- _Recorded information_:

== == ==

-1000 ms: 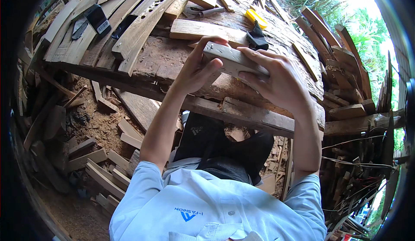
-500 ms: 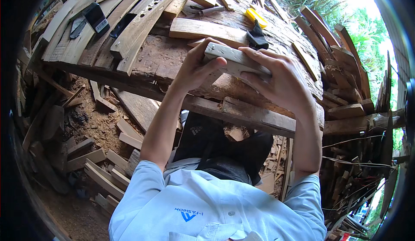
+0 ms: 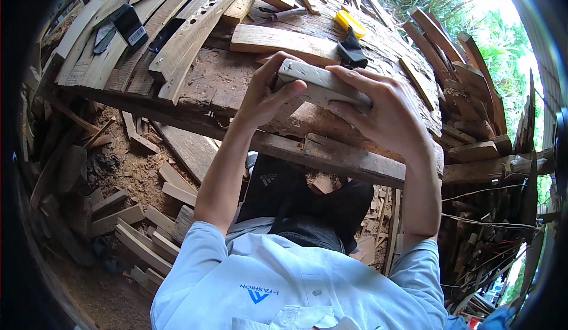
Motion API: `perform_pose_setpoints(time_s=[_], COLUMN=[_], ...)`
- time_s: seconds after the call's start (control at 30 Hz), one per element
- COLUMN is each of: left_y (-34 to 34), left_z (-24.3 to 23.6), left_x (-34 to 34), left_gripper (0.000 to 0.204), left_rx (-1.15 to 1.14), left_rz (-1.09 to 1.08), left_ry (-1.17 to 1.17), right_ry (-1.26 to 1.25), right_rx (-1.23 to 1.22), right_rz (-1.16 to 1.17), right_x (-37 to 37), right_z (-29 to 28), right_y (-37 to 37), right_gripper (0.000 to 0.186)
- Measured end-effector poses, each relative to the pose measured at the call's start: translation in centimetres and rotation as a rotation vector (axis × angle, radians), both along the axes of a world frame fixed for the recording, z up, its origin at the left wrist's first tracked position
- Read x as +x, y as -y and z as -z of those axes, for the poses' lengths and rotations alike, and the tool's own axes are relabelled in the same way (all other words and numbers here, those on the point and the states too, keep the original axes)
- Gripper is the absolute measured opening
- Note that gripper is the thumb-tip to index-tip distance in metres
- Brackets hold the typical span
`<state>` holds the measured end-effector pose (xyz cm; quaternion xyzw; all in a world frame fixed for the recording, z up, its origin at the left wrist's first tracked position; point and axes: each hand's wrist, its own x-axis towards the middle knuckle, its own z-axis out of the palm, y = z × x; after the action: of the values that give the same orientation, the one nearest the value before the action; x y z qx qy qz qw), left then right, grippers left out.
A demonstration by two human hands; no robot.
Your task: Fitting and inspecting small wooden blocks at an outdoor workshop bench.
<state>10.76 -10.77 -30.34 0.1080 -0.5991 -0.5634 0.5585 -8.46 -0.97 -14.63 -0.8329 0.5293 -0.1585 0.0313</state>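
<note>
A pale grey rectangular block (image 3: 322,85) with small pits and dark marks on its face is held up between both hands, above the near part of a rough wooden bench (image 3: 216,77). My left hand (image 3: 269,93) grips its left end, thumb on the near side and fingers behind. Around the right end curls my right hand (image 3: 378,102), with fingers over the top and thumb beneath. Whether the block is stone or wood I cannot tell. Just beyond it lie a pale plank (image 3: 284,43) and a black object (image 3: 352,52) beside a yellow piece (image 3: 351,23).
Several boards (image 3: 195,31) lie side by side on the bench's left, with a dark box (image 3: 129,25) on them. A grey tube-like piece (image 3: 289,14) rests farther back. Offcuts (image 3: 142,241) and sawdust cover the ground at left. Stacked timber (image 3: 473,99) stands at right.
Both hands keep their grip on the block, which has barely shifted. A blue patch now shows at the lower right edge.
</note>
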Motion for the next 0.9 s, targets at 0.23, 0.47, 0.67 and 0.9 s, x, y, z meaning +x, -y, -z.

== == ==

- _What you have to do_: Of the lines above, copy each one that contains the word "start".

- _Result of the task_:
- time_s: seconds after the call's start (control at 30 Hz), one per element
- Measured end-effector poses, each relative to the pose measured at the call's start: translation in centimetres and rotation as a rotation vector (axis × angle, radians), both along the axes of a world frame fixed for the recording, z up, its origin at the left wrist's first tracked position

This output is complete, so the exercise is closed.